**GIVEN ENTRIES:**
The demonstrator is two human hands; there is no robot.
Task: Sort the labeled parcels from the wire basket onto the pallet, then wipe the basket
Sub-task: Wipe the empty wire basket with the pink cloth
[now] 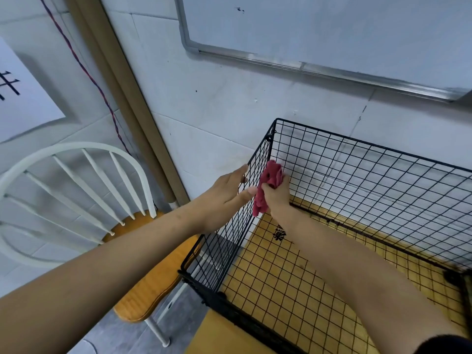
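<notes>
A black wire basket [357,159] stands on a yellow wooden surface [281,282] against the wall, with no parcels visible inside. My right hand [277,198] is inside the basket and grips a crumpled red cloth [268,185], pressing it against the inner side of the left mesh wall near the far corner. My left hand [227,195] lies flat with straight fingers on the outer side of that same wall, opposite the cloth.
A white spindle-back chair [76,195] with an orange wooden seat stands just left of the basket. Long cardboard tubes [122,93] lean on the tiled wall. A whiteboard [332,29] hangs above the basket. Grey floor shows below.
</notes>
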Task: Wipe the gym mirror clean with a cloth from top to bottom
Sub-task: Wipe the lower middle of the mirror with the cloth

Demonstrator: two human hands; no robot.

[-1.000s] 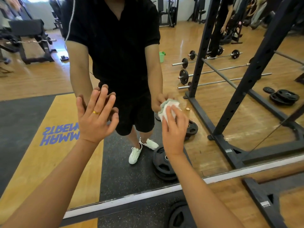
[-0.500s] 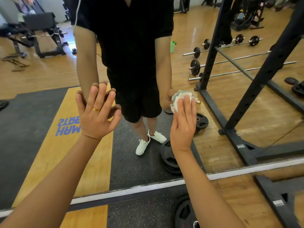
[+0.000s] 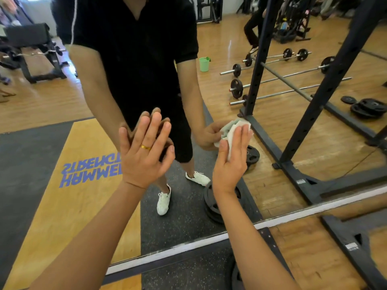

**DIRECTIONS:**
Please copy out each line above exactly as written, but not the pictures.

**ANSWER TO THE PROBLEM:**
The demonstrator is two human hands; there is no robot.
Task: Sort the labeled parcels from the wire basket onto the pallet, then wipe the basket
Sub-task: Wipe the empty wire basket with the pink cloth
[now] 
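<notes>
A black wire basket [357,159] stands on a yellow wooden surface [281,282] against the wall, with no parcels visible inside. My right hand [277,198] is inside the basket and grips a crumpled red cloth [268,185], pressing it against the inner side of the left mesh wall near the far corner. My left hand [227,195] lies flat with straight fingers on the outer side of that same wall, opposite the cloth.
A white spindle-back chair [76,195] with an orange wooden seat stands just left of the basket. Long cardboard tubes [122,93] lean on the tiled wall. A whiteboard [332,29] hangs above the basket. Grey floor shows below.
</notes>
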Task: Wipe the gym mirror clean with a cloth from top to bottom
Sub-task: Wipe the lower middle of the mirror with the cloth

Demonstrator: two human hands; no robot.

[-1.000s] 
[-0.500s] 
[+0.000s] 

This concludes the answer.